Exercise directions: Each line of the data that includes the string "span" is to be copied out.

(Collected data entries)

☆ ☆ ☆ ☆ ☆

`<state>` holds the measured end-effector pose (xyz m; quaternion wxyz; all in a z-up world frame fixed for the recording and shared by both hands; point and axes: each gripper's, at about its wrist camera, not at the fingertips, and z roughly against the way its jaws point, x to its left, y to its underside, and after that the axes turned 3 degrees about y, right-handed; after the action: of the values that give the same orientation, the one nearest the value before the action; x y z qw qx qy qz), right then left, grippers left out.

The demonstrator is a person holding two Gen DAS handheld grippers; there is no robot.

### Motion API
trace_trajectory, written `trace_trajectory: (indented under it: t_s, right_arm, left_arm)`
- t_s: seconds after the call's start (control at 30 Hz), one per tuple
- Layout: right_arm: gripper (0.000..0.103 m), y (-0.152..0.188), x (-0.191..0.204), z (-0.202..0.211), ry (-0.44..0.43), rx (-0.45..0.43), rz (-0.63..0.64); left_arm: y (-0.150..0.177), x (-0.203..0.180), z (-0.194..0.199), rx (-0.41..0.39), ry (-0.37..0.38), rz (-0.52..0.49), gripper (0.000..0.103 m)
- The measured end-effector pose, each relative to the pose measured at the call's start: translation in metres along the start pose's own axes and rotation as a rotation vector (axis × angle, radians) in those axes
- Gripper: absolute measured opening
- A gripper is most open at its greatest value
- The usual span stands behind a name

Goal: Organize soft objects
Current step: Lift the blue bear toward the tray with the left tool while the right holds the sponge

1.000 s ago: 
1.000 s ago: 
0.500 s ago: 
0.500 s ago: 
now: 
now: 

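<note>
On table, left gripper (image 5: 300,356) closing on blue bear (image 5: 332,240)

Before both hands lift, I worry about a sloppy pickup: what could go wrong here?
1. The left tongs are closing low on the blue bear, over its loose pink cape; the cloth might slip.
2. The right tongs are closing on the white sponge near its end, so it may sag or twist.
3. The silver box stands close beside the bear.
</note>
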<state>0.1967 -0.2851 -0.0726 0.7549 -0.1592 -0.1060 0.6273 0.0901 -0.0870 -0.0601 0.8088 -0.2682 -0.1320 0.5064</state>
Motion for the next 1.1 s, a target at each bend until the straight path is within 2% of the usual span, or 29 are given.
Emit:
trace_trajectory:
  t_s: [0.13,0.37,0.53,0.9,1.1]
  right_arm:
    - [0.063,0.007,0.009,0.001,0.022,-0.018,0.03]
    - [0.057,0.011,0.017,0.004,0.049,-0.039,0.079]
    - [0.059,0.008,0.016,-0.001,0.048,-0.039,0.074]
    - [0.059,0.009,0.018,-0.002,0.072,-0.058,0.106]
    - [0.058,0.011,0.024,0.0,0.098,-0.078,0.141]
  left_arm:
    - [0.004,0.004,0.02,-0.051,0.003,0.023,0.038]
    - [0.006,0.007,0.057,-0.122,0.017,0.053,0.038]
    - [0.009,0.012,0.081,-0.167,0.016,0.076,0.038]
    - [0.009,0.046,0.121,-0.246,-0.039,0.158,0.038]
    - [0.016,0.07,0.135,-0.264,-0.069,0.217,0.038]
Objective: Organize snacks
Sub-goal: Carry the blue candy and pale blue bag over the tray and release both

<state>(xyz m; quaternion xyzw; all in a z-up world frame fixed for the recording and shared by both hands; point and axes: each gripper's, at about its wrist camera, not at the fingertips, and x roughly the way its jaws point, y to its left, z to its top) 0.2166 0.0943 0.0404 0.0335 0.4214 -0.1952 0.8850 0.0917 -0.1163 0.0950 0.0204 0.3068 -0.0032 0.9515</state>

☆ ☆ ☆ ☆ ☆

Reply:
- The usual span stands behind a name
Motion for the next 1.1 s, a target at each bend until the straight path is within 2% of the usual span, or 29 are given.

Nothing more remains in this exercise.